Unraveling the origins of mobile antibiotic resistance genes using random forest classification of large-scale genomic data
Journal article, 2025

Understanding in which environments and under what conditions chromosomal antibiotic resistance genes (ARGs) acquire increased mobility is crucial to effectively mitigate their emergence in and dissemination among pathogens. In order to identify the conditions and environments facilitating these processes, it is valuable to know from which bacterial species mobile ARGs were mobilized initially, before their dissemination to other species. In this study, we used data generated from > 1.5 million publicly available bacterial genome assemblies to train a random forest classifier to identify the origins of mobile genes. Analysis of the models’ predictions revealed the previously unknown origins of 12 mobile ARG groups, which confer resistance to 4 different classes of antibiotics.

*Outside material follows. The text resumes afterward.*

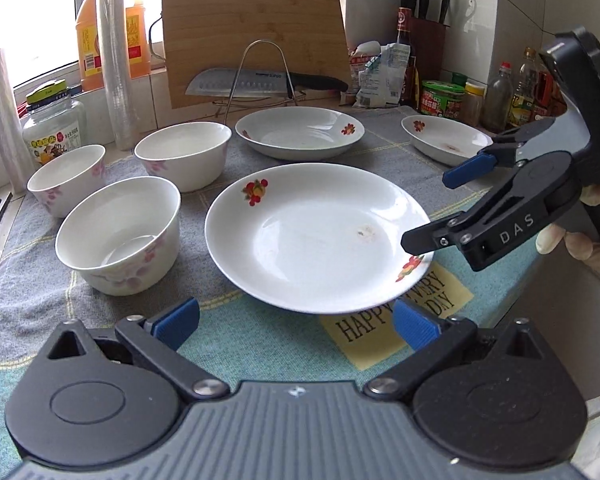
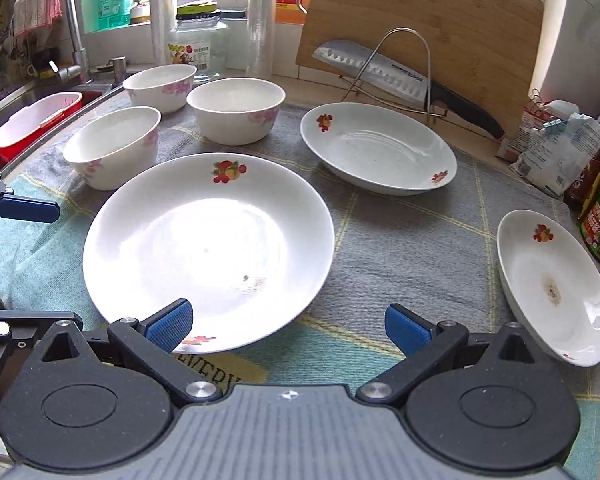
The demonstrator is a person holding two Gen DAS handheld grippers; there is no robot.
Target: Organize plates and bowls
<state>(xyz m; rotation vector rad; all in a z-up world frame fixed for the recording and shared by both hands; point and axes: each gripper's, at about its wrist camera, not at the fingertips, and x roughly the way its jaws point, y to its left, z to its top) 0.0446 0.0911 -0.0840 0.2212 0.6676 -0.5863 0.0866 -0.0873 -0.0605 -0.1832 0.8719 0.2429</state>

This included ARGs conferring resistance to tetracyclines, an antibiotic class for which, to the best of our knowledge, no recent origins of ARGs have previously been convincingly demonstrated. All identified origin species in this study are known opportunistic pathogens, and some are the origin of multiple mobile ARGs. An analysis of public metagenomes from different sources indicates that most of the origin species are particularly abundant in municipal wastewaters, a few were highly abundant in animal feces and three were most common in environments polluted with waste from antibiotic manufacturing. This study highlights environments where these origin species thrive and where there is a need for limiting antibiotic selection pressures.

Antibiotic resistance

Evolution

Wastewater

Antimicrobial resistance

Antibiotic resistance genes

AMR

Author

Stefan Ebmeyer

Chalmers, Life Sciences, Systems and Synthetic Biology

University of Gothenburg

CARe

Erik Kristiansson

Chalmers, Mathematical Sciences, Applied Mathematics and Statistics

CARe

D. G. Joakim Larsson

University of Gothenburg

CARe

Environment International

0160-4120 (ISSN) 1873-6750 (eISSN)

Vol. 198 109374

JPIAMR Network for Synergism in Microbial Sequencing and Antimicrobial Resistance (Seq4AMR)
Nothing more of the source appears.